Em 1998, a banda Fellini, ícone do pós punk nacional oitentista, se reuniu para uma mini turnê. O grupo paulistano, que durante as apresentações contou com Cadão Volpato, Thomas Pappon, Tancred Pappon, Jair Marcos e Reka Ortega, fez então shows em São Paulo, Rio de Janeiro e Brasília. Da apresentação candanga, realizada na Caixa Cultural, saiu um registro em vídeo. Vinte anos depois, ele pode ser apreciado por parceiros e fãs.

O material é inédito para a banda, que “até então não tinha bons registros ao vivo”, como comenta Wilton Rossi, responsável à época pela produção do show de Brasília. “Esse é um raro momento bem registrado”. Intitulado “O Último Adeus de Fellini”, o resultado em vídeo representa a chance de ver a banda em ótima forma, fazendo um show com muito prazer e se divertindo no palco – contrapondo o som melancólico com ares de Joy Division que caracterizou a banda.

Filmado em Brasília no dia 18 de dezembro de 1998, o show ficou guardado em fitas VHS e Super VHS por todos esses anos. No início de 2018, o material foi editado e digitalizado. Agora, a gravação ao vivo será projetada em diferentes lugares do Distrito Federal e pretende se espalhar pelo Brasil. Disponível online e na íntegra pelo canal oficial do selo candango Quadrado Mágico, “O Último Adeus de Fellini” é um presente para todos aqueles que já se sentiram tocados pela obra dessa banda cultuada.

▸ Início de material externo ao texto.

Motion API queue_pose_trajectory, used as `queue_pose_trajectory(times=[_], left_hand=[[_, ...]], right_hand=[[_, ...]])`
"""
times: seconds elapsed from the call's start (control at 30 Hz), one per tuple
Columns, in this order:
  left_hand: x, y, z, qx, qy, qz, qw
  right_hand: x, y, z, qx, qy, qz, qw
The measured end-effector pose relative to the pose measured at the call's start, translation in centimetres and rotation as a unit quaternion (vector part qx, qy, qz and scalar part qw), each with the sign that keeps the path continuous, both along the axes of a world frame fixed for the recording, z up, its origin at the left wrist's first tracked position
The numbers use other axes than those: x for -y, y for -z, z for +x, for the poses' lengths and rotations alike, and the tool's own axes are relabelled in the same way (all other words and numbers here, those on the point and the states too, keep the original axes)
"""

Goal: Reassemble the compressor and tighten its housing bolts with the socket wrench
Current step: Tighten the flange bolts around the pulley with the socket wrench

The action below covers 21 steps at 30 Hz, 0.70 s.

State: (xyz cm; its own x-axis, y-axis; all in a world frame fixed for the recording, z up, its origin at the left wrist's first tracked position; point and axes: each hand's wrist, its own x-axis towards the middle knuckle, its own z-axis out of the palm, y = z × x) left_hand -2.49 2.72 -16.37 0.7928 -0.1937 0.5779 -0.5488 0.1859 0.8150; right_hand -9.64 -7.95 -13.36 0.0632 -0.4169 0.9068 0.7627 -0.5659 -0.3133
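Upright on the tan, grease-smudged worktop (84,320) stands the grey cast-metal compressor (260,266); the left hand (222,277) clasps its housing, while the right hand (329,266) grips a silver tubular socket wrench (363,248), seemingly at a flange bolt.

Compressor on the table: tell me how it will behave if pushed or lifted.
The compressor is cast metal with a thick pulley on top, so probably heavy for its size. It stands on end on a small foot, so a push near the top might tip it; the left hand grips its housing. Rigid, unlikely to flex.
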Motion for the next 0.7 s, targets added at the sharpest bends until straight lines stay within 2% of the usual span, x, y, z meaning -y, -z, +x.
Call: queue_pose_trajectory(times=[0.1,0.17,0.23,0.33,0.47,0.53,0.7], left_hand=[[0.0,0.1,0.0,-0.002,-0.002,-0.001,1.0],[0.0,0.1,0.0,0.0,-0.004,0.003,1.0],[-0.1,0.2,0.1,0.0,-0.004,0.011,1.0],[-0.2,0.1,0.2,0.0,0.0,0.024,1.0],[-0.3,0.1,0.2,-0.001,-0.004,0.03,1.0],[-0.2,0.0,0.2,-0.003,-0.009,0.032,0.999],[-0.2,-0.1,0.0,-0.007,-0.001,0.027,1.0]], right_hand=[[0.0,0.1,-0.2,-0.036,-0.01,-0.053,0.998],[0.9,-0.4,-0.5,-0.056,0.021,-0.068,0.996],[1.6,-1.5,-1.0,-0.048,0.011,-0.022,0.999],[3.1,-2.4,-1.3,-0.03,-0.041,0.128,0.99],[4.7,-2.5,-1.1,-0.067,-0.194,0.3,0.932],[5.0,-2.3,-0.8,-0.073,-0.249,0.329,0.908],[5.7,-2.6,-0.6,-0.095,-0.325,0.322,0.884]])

Todos os discos do Fellini podem ser ouvidos e baixados no Bandcamp

FICHA TÉCNICA
Produção: Zefel Coff
Produtores associados: Inspira Filmes, J. Negreira produções e Karibu Cinema
Produção executiva: Zefel Coff, Inspira Filmes, Wilton Rossi, Quadrado mágico
Roteiro: Wilton Rossi e Zefel Coff
Imagens: Zefel Coff, Henrique Fróes e Jackson Sena
Direção e edição: Zefel Coff
Auxiliar de edição: Wilton Rossi
Fotografia: Zefel Coff e Leandro G. Moura
Tratamento de som: Hi-Fi Studio
Tratamento de cor: Leandro G. Moura

3 thoughts on “20 anos depois, registro ao vivo mostra banda Fellini em ação

  1. Fellini é outra banda que daria uma bela coletânea e só. Incensada por criticos da Bizz que eram também músicos de bandas under under grounds e que morriam de dor de cotovelo de bandas que eles chamavam torcendo o nariz de mainstream. Super estimada além da conta. E o engraçado é que a gente vê o vídeo e percebe uma banda ruim de palco que dói.

    1. Ismael, eu reconheço também que sempre tive muita dificuldade com o Fellini. Às vezes, tenho a impressão que era coisa da época. Eu era garoto, lia a Bizz, imaginava uma série de coisas sobre o som, e quando comprei discos, fiquei com a sensação de ter jogado meu dinheiro fora. Há, sim, boas canções, a maioria delas desperdiçadas em discos de produções precárias (acho que só o “Amor Louco” tem um som bom, em termos de estúdio).

      Aliás, essa discrepância entre o que imaginava a partir da leitura e o que se ouvia era bem frequente comigo em relação aos textos da Bizz. Me lembro de vários textos do Alex Antunes sobre umas loucuras tipo Clock DVA e afins, e quando eu finalmente ouvi… não batia.

      Mas voltando, acho que o Fellini tem mais peso de memória afetiva e mito de época que estofo musical (mesmo sabendo que muitos amigos cujo opinião valorizo pensam diferente).